Fala em deus, em vão, fala em destino, em vão, fala em sina, em vão, fala em acaso, em vão, em carma, em saída, em jogo, quebra-cabeça, nada que o valha, em vão. O vazio absoluto das áridas idolatrias que fazem o seu repertório mais numérico e falho. Caí nesse abismo sem fim, nas palavras surdas que enlouqueceram as matrizes complexas do medo. Esquinas do medo.

Fui expulsa do conforto dos pensamentos lineares, das tentativas vagas de entrar nessa ordem metódica que as pessoas precisam para não perder o equilíbrio. Só que isso é mais uma coisa que se inventou para não ver a cicatriz aberta, o nervo exposto, o caos espalhado por toda mesa arrumada, lençóis limpos, roupa passada, cabelos penteados, palavras certas, estantes sem pó. A única maneira de manter-se em pé é cair no abismo. Sem pista, sem bússola, sem algo que aponte que aquilo um dia fora algo. Seus olhos carregados de mar, o mar carregado de sóis, a solidão, palavra-chave da tua sabedoria.

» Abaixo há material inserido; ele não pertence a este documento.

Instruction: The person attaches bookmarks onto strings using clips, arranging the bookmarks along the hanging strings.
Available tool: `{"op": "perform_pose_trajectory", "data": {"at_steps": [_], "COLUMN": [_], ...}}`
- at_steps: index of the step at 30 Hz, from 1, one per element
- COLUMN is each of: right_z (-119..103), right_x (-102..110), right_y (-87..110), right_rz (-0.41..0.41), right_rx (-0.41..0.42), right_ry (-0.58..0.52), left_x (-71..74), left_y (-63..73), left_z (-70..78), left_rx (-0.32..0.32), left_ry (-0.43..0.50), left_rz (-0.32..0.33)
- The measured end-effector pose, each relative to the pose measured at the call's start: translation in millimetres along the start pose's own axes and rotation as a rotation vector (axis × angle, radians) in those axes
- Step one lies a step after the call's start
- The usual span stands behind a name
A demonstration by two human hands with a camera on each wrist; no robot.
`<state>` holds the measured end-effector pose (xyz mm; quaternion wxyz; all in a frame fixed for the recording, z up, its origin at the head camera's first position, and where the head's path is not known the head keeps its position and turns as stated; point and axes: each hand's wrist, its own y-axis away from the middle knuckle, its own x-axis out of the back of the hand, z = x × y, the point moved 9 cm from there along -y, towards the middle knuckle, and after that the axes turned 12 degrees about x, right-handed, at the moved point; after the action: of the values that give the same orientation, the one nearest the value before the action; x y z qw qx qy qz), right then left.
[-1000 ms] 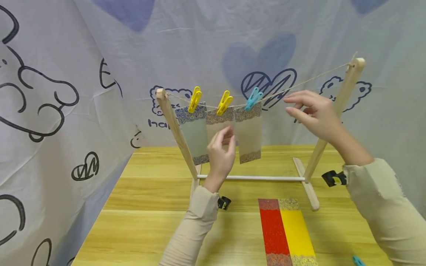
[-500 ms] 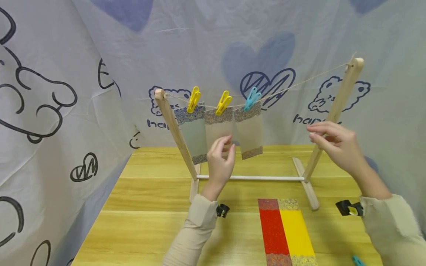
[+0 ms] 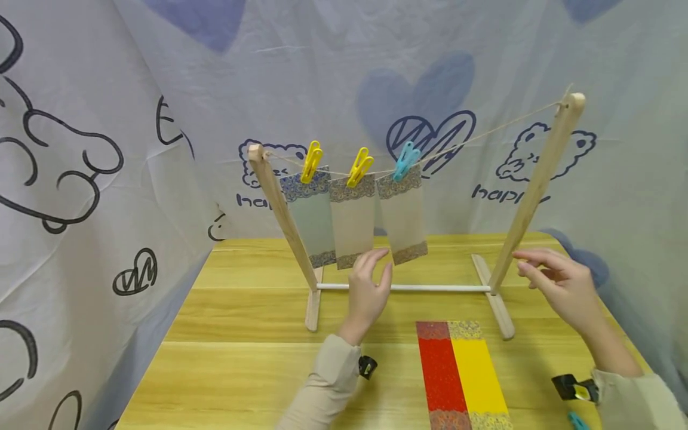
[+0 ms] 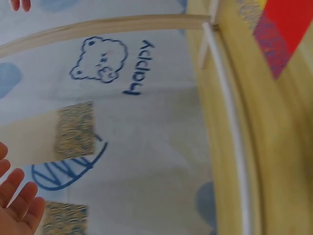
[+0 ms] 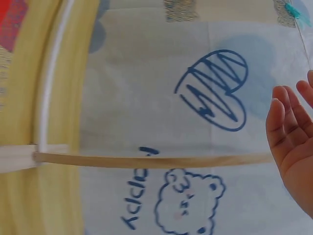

Lembro que olhei teus cílios que fechavam sobre tua pálpebra castanha e vi que teus olhos desapareceram sob essa obscura pele. Vesti sua pele como se fosse meu manto de proteção, para me sentir quente, com o cuidado ancestral das crias que de repente saltam ao mundo sem saber o porquê. E foi nesse instante, com impassível distinção entre o que é equilíbrio e delírio, que me rendi absoluta aos seus entornos que delineavam meus contornos como se aquilo fosse a consagração do universo intocado. Sem nenhuma alteração, paisagem irretocável, numa irremediável abstenção do gesto, me rendi sem surpresa ou negação à matemática das abstrações.